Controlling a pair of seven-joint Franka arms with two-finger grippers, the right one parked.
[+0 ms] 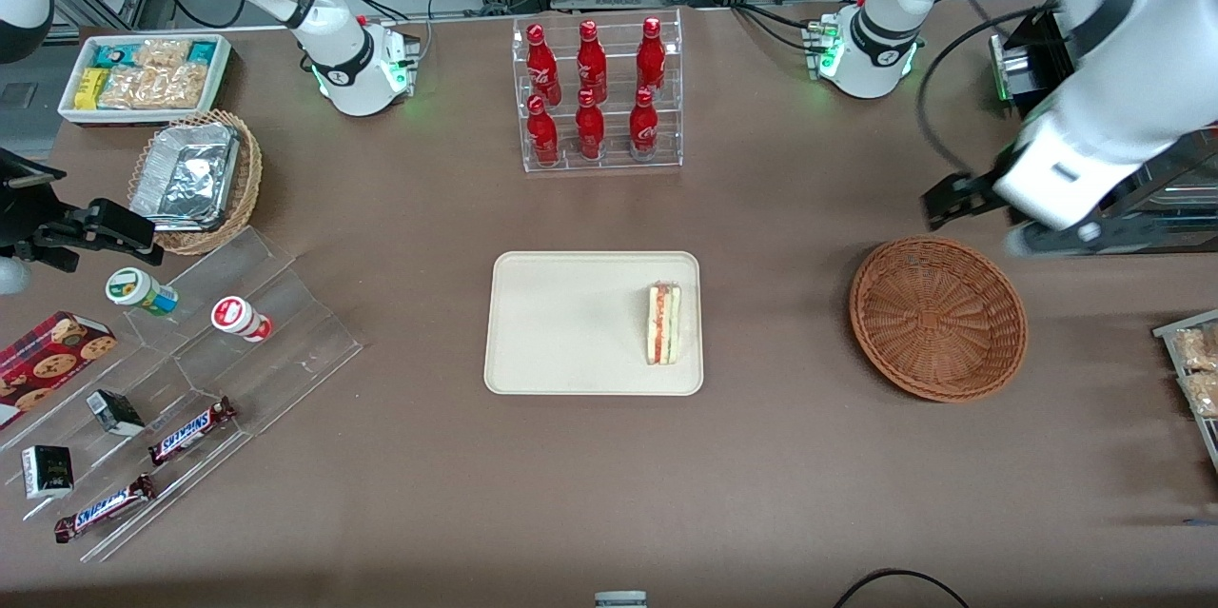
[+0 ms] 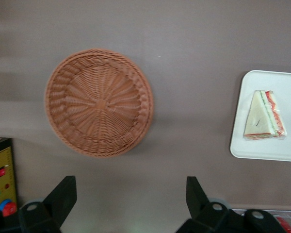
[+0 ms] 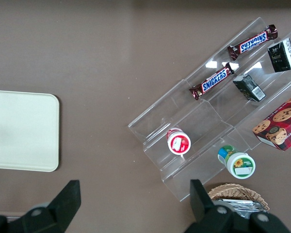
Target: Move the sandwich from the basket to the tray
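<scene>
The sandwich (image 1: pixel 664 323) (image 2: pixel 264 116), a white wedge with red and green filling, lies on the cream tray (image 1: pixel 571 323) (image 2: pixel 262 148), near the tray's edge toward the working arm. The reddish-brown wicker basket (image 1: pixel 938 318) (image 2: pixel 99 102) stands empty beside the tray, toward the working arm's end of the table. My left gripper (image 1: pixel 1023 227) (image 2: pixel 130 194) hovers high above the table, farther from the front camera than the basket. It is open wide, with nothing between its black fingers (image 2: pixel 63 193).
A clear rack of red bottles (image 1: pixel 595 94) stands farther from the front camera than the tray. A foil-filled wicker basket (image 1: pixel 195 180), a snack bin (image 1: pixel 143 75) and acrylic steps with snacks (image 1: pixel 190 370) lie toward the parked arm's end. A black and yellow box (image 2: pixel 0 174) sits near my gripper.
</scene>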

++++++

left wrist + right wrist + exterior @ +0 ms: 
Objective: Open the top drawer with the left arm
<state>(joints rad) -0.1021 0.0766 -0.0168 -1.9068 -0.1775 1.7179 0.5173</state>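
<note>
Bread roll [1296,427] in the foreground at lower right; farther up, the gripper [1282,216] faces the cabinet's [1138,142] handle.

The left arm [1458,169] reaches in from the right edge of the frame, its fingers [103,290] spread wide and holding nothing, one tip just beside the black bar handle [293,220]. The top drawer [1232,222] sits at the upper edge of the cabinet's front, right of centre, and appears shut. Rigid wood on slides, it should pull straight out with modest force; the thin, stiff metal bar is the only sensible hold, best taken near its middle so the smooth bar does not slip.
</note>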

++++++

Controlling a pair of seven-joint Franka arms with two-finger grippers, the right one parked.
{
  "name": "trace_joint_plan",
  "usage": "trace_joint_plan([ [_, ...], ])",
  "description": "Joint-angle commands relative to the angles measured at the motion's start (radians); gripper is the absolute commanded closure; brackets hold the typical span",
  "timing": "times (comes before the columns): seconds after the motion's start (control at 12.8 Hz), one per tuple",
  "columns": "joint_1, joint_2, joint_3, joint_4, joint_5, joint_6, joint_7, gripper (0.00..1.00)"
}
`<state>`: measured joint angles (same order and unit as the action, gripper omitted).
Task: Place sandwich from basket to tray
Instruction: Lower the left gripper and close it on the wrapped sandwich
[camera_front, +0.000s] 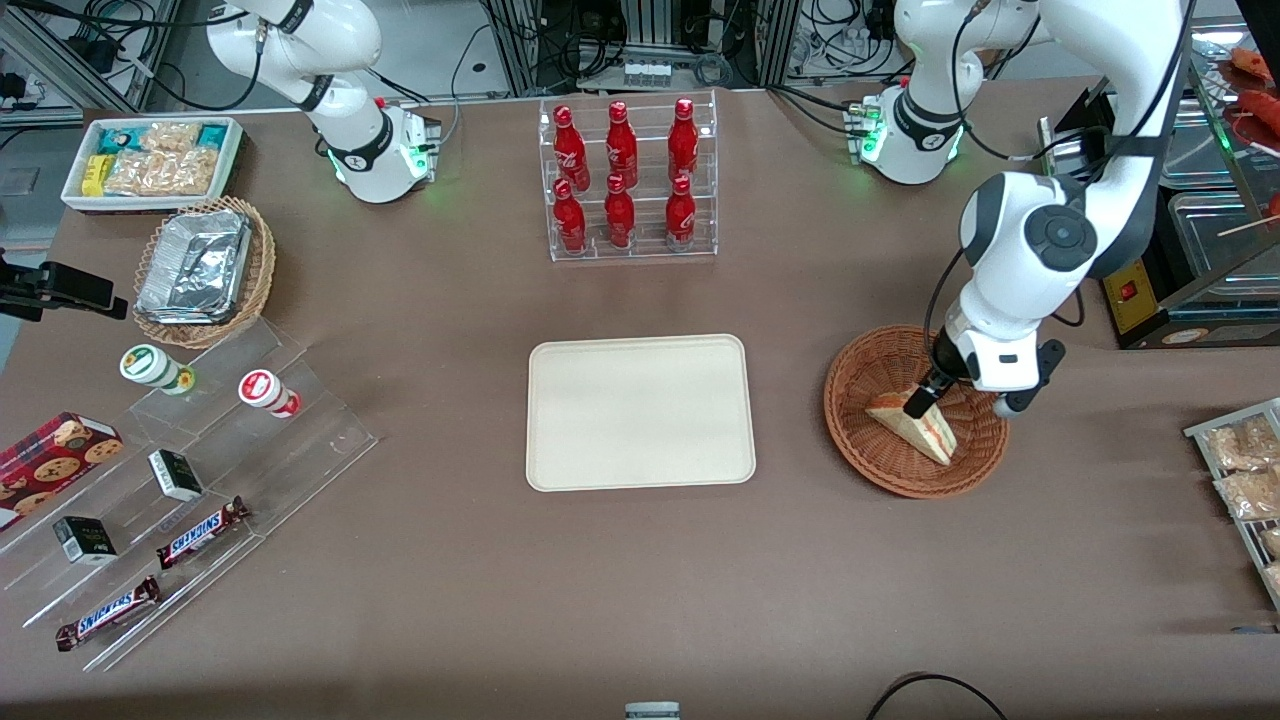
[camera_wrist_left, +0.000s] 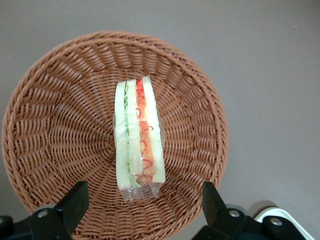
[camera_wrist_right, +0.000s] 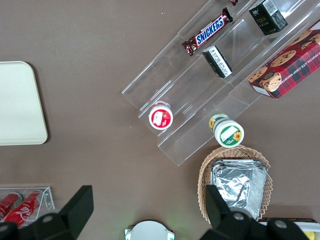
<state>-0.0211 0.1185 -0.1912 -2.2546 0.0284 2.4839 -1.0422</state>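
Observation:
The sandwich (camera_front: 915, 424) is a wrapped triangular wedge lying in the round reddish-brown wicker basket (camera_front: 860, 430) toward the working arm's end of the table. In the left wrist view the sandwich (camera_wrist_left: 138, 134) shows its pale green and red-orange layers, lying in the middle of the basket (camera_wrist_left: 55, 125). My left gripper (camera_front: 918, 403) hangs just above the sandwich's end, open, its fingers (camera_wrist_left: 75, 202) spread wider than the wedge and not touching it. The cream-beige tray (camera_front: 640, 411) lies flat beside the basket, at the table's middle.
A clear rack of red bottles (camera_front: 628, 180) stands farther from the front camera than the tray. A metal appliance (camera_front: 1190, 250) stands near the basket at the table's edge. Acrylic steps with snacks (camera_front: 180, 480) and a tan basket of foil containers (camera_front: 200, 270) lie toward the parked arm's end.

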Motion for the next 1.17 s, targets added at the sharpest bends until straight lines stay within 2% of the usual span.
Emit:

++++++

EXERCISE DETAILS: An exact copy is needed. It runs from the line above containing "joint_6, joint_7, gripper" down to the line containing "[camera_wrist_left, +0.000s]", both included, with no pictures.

WRITTEN RESPONSE:
  "columns": "joint_1, joint_2, joint_3, joint_4, joint_5, joint_6, joint_7, gripper (0.00..1.00)"
}
`<state>`: measured joint angles (same order and unit as the action, gripper omitted).
Task: Place sandwich from basket to tray
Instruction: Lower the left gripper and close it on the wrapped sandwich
[camera_front, +0.000s] 
[camera_wrist_left, +0.000s] 

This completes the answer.